I dropped out of college.
What was your first thought thought when you read that?
"That's not smart of her to do that"
"You have access to a high quality, low coast education and you're not going to take that?"
"What if your husband dies? What are you going to do since you didn't get a degree?"
Let me tell you the story.
I've mentioned not really excelling in my academic studies while I was in High School and it was no different when I got to college. I always struggled, mostly with tests. After the husband and I got married in April 2008, we headed back to school. At the beginning of June I started getting sick and I was put on bed rest. Each week I would get worse and each week, the doctor told me to stay on bed rest for another week.

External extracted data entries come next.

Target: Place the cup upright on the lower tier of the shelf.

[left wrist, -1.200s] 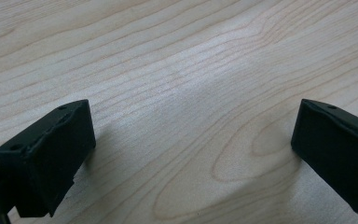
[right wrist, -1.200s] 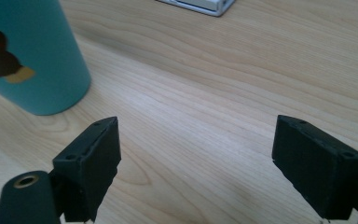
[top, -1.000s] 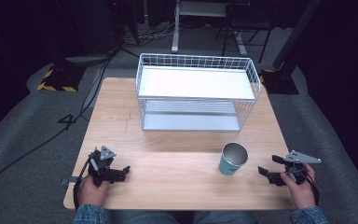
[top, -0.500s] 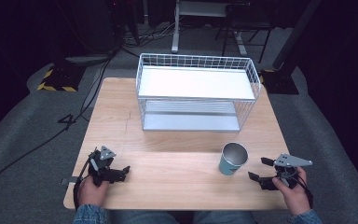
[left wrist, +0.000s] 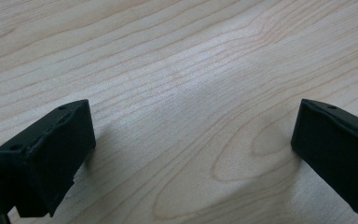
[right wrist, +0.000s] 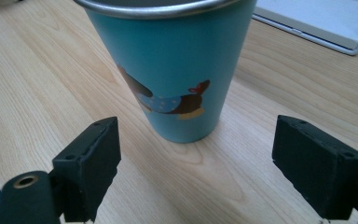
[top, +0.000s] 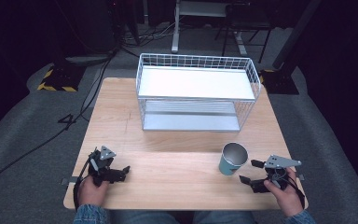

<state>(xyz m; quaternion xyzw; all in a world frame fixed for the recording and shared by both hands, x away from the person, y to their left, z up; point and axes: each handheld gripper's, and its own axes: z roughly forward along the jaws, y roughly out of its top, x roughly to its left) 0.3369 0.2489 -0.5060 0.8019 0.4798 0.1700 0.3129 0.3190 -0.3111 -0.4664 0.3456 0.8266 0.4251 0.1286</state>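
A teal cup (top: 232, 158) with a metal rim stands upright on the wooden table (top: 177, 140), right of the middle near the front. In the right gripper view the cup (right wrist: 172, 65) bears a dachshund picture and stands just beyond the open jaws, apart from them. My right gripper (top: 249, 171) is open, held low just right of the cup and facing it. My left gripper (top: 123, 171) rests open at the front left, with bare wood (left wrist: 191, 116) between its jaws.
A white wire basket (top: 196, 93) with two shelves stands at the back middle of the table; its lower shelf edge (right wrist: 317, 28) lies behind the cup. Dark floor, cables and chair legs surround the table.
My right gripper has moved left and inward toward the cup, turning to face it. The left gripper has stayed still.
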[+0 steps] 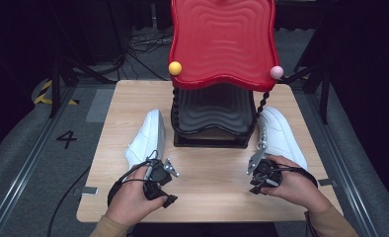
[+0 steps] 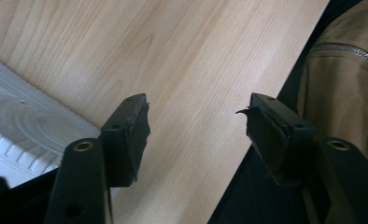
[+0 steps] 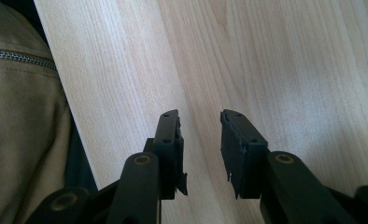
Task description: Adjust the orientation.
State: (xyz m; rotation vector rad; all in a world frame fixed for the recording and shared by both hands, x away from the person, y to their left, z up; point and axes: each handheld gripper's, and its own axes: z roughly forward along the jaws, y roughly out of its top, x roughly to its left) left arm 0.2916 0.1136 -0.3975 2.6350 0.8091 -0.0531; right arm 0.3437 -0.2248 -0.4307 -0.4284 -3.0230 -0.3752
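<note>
Both hands are resting low at the near edge of the desk (image 1: 207,173), each holding a pair of tongs whose jaws are pointing back toward the person's tan zipped jacket (image 2: 345,84), which looks like an idle pose between moves. Left gripper (image 1: 159,178) is standing wide open over bare wood with nothing between its pads (image 2: 134,140), and right gripper (image 1: 264,177) is also standing open, its jaws narrower apart and just as empty, with the pads (image 3: 176,149) hovering over the grain. Two white sneakers are lying on the desk, one on each side of the shoe rack, probably set out within reach of each hand: the left sneaker (image 1: 147,136) is sitting toward the left edge, just beyond the left gripper, its ribbed white sole (image 2: 28,126) showing in the left gripper view, and the right sneaker (image 1: 280,134) is lying toward the right edge, just beyond the right hand (image 1: 293,185). Between them, at the far middle of the desk, a shoe rack is standing with a wavy black lower shelf (image 1: 212,111) and a red upper shelf (image 1: 222,39) on twisted posts, a yellow ball (image 1: 175,68) and a pink ball (image 1: 276,72) capping its front corners. Judging by this layout, the shoes are waiting to be lifted onto the shelves.
</note>
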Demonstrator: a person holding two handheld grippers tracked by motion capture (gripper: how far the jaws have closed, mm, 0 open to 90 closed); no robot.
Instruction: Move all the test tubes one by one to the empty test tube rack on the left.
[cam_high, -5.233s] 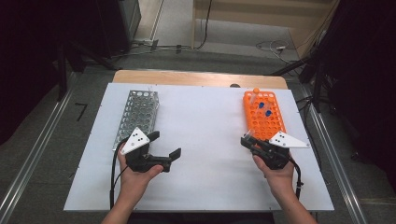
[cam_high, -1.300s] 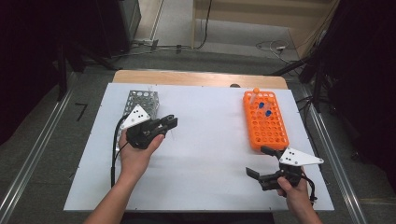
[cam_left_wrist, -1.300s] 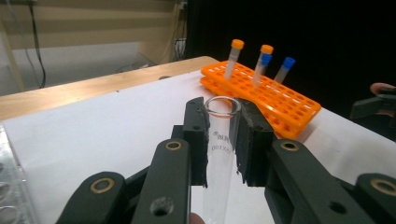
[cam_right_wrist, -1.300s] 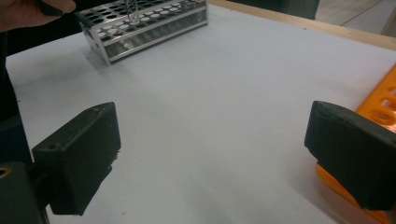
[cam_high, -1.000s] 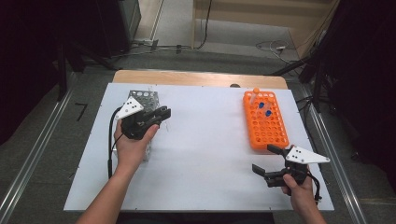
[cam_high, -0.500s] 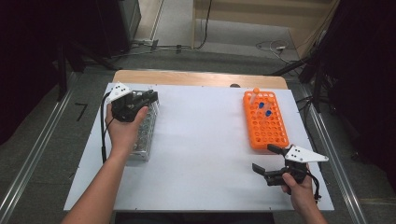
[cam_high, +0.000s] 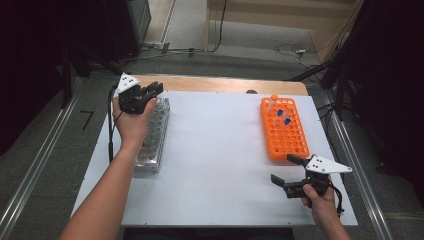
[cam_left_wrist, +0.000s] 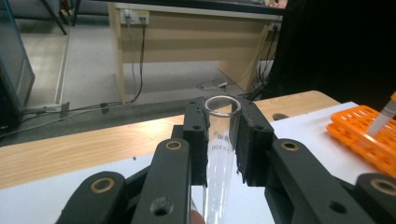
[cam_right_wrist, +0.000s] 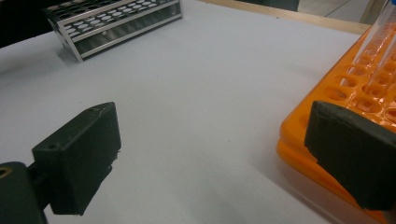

I had to quit my job, I fell behind in school, like way behind. By the time I could actually get out of the house and feel like I was functioning properly I had missed half the semester. I was failing all my classes. I went and talk to the academic office to see what I could, to see if I could defer this semester and kind of start over. They told me that was impossible and that I would probably get kicked out. Trying to figure out what to do that week, I just about went crazy. Every day I thought about dropping out, but worried about what to do with my life. I didn't have a job or any prospect of getting one, we weren't planning on starting our family for at least another year, so what would I do?
I was a complete mess. I probably spent more time down on my knees then anything else, trying to get some kind of guidance. Then, one day it finally came! I knew the right thing do was to drop out.
Not gonna lie though. I was terrified. I was constantly being told that if I wasn't in school, that I needed to be a mom. And if I wasn't going to be a mom, that I needed to be in school. And what would I do with my life if I wasn't doing any of those things. I wasn't progressing, I was feeling a lot of pressure to do and be what everybody else thought I should be.
So, despite not knowing what I was going to do with my life I took a leap of faith and followed that prompting.
For the next two months were the most most awful months I believe of my life. I just sat at home literally doing nothing. Have you ever heard of Stargate? It's a SyFy show that my husband loves. It has aliens, and space ships and alternate realities. It has 10 seasons. Well, I watched all 10 seasons.....in 2 weeks. I also went and bought a beta fish, which we called Zoey (and later we figured out it was a boy) and I started talking to it. Like having conversations. So now you see... crazy..and no life.none.zero.nada.
In October I FINALLY found a job that was great for me. I was making enough money to support us and I was able to meet new people everyday. But I was still struggling. People that came into the office would ask what I was doing with my life. They'd ask if I was going to school or they'd get a little more personal and ask when we were gonna have kids. I felt like everybody was unsatisfied with my choices. So when they'd ask me, I would lie and say, "I'm just taking from school, I'm gonna go back soon." Knowing, that I wasn't on a break and that I wasn't going back.
That's where the unbalance began. I was so concerned about what everybody thought about me, that I forgot I had made the right choice for ME.
Finding the Balance:
Once I started working more and accepting and realizing and of course living that I had made the right choice. I wasn't afraid to tell people, that I dropped out of college and I'm not planning on going back.
We are too focused, for some reason, on what other people think of us and what other people expect from us. Why do we do that? Why do we care so much about other people's opinions?
When, really we should be concerned about what our Father in Heaven wants us to do. It's hard, sometimes to do that. Because, physically, God isn't with us all the time. But we're surrounded by others all the time, that have there own opinions, so I think it's easier to focus on that.
We just need to change our focus.
So, I, without any fear tell all who ask, that I dropped out of school and it was the right decision for me. Is there a chance that something could happen to my dear husband? Maybe. Am I going to be presented with opportunities that I want to experience, but I won't because I didn't finish school? Most likely. But I have faith and confidence in the fact that God has led me to where I am today and I have a pretty fantastic life. So I have no doubt in the future He still take care of me.